Eine ganz besondere Weihnachtsgeschichte
23.12.10
Es war der 24. Dezember 1946, der Winter war doppelt hart. Weihnachten stand vor der Tür, das erste Weihnachten ohne die Eltern, die vor bald einem Jahr an einem kalten Januarmorgen in die Zwangsarbeit nach Russland verschleppt worden waren und von denen noch immer keine Nachricht gekommen war. Wir wussten nicht, ob sie noch lebten oder schon dem ungewissen Schicksal erlegen sind.
Wir saßen mit der Großmutter, die an diesem Tag von ihrer Trigeminusentzündung besonders geplagt wurde, traurig am warmen Kachelofen. Was sollte das für Weihnachten werden, ohne Weihnachtsbaum, ohne das gewohnte Backwerk. Hunger mussten wir dank der Fürsorge der Großmutter nicht leiden, auch frieren mussten wir nicht wie es zu der Zeit bei vielen der Fall war, aber Kinder sind undankbar und können das nicht richtig einschätzen.
Zwischendurch war Mittag vorüber, die Hoffnungen auf ein frohes Weihnachten waren zum Nullpunkt gesunken.
Da ging die Türe auf und der Onkel aus Marienburg erschien. Er hatte den ganzen Weg zu Fuß zurückgelegt, denn der Verkehr war noch nicht in Ordnung, weder Eisenbahn noch Bus verkehrten. Er brachte uns Weihnachtsgebäck und die Kostprobe vom Schweineschlachten. Unsere Freude aber hielt sich in Grenzen, denn Essen war uns nie besonders wichtig gewesen.
Onkel Michael bemerkte unsere Stimmung und fragte, ob wir mit ihm den Fußmarsch nach Marienburg wagen wollten. Beide, meine kleinere Schwester und ich, stimmten voll Freude zu.
Wir wurden noch für den Weg ausgestattet und gegen 16 Uhr ging es los. Die Langgasse erwies sich als wirklich lang. Bei der Bartholmäer Kirche wurde noch ein kleiner Tannenbaum gekauft. Schon bei dem Schlachthaus hatte meine Schwester Probleme mit dem Laufen, so dass Onkel sie Huckepack nahm. Zwischendurch ging der Tag seinem Ende zu. Die Sonne war untergegangen, es wurde bitter kalt. Durch das Laufen war die Kälte erträglich. Es war ein Glück, dass viel Schnee lag, der leuchtete im Lichte der Sterne. Wir waren so durch die Biengärten gekommen, aber auch mir viel das Laufen immer schwerer.
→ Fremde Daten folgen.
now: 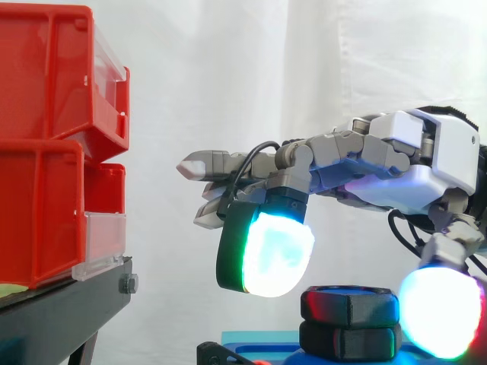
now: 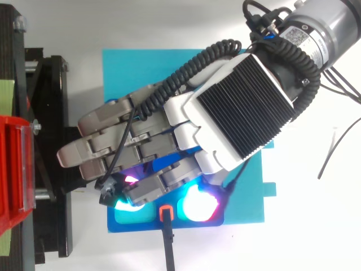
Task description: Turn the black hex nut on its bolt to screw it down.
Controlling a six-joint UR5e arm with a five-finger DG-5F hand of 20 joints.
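Straddling the black hex nut (image 1: 350,306), the hand (image 1: 411,179) hangs loose-fingered (contact unclear).

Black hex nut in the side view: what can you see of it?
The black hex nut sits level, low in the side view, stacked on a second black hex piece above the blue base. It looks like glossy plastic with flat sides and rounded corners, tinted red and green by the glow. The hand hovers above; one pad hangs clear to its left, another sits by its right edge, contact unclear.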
Immer mühseliger ging es vorwärts. Verkehr gab es dazumal praktisch keinen, kein Pferdewagen, kein LKW oder PKW der uns hätte helfen können.
Endlich, knapp vor der Burzenbrücke, auf halbem Weg, kam ein verspätetes „Milchauto“, das anhielt. Erna fand noch in der Kabine Platz, Onkel Michael und ich saßen auf der Pritsche und los ging die Fahrt.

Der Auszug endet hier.